Given that the greatest common divisor of $a$, $b$ and $c$ is $d$. And 3 doesn't divide $\frac cd$, $\frac cd$ is an even integer, $\frac {c}{2d}$ is an odd integer. Find the greatest common divisor of $\frac {12\gcd(a,b)}{d}$ and $\frac cd$
I've been struggling with this question for a while that appeared on my elementary number theory course in college and I initially thought that I should follow and use the definition of the greatest common divisor ($d=ax+by$) but now it seems to me like i should try and find some relations about $ \frac {12\gcd(a,b)}{d}$ and $\frac cd $ but i'm not quite sure how to connect the dots.

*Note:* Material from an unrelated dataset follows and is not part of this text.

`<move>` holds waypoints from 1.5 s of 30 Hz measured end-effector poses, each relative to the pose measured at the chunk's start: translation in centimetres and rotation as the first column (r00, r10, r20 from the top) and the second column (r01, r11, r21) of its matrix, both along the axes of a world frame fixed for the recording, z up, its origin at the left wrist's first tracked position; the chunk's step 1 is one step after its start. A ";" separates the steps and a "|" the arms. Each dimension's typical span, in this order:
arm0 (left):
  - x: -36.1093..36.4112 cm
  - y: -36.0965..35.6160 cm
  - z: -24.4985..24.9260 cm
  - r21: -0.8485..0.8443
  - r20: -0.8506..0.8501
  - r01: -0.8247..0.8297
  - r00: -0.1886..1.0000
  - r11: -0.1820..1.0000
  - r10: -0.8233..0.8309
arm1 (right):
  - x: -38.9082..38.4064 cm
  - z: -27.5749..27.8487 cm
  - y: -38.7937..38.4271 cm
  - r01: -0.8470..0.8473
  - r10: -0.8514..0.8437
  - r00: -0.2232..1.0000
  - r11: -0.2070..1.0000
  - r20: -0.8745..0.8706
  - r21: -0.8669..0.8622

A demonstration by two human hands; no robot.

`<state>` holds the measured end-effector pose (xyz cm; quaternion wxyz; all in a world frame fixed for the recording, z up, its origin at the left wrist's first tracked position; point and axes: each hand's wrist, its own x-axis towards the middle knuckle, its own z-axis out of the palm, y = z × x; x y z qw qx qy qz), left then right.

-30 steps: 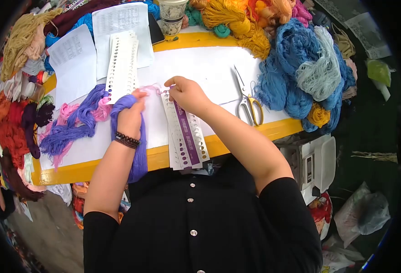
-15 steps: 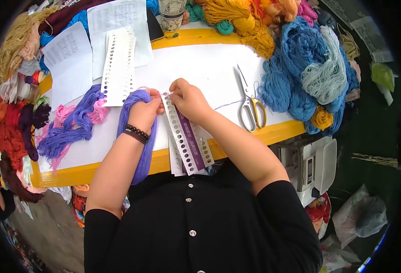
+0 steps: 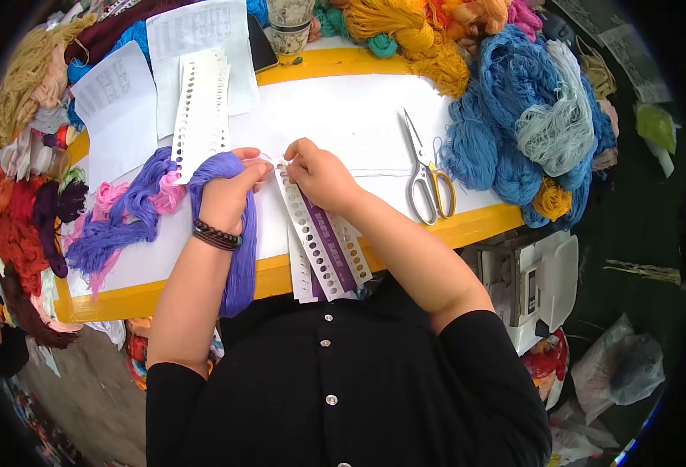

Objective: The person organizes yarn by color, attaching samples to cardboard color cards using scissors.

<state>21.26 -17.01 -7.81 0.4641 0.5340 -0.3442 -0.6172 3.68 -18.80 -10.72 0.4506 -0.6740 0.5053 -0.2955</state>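
Observation:
A purple skein of thread (image 3: 239, 265) hangs over my left hand (image 3: 234, 185) and down past the table's front edge. The fingers of that hand are closed, with strands running from them toward the card. My right hand (image 3: 321, 177) pinches the top end of a punched thread card (image 3: 312, 229), white with a purple printed band and rows of round holes. More cards of this kind lie beneath it, reaching over the front edge. A thin thread also trails right across the white table top (image 3: 343, 117) toward the scissors (image 3: 428, 175).
Left of my hands lie purple and pink skeins (image 3: 136, 206) and a stack of white punched cards (image 3: 201, 109). Printed sheets (image 3: 117, 109) are behind. Blue yarn (image 3: 506, 117) is heaped at the right, yellow yarn (image 3: 405, 31) at the back. A scale (image 3: 526, 284) stands below right.
My left hand and the purple skein have shifted left, away from the card, and a strand now spans the gap. My right hand stays at the card's top end.

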 end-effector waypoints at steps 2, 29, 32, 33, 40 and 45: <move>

My initial guess was that, it is trivial to show $ \frac {12\gcd(a,b)}{d}$ is a multiple of $12$ but from that I'm lost. I did initially thought that $\frac cd $ is in the forms $12k+2$, $12k+6$, $12k+10$,(by using the given properties of the fraction) which meant I'd have to find a general insight of the greatest common divisor of those forms and the multiple of $12$ or $12k$ form which I'm yet to be wise of.
Simplify the problem by writing $$\gcd(a,b)=de,\quad c=2df.$$ The hypothesis become $$\gcd(e,2f)=1\quad\text{and}\quad\gcd(f,6)=1.$$
Now, $\gcd(e,2f)=1\implies\gcd(e,f)=1,$ and $$\gcd(f,6)=1\implies\gcd(f,6e)=\gcd(f,e)$$
so that $$\gcd(12e,2f)=2\gcd(6e,f)=2.$$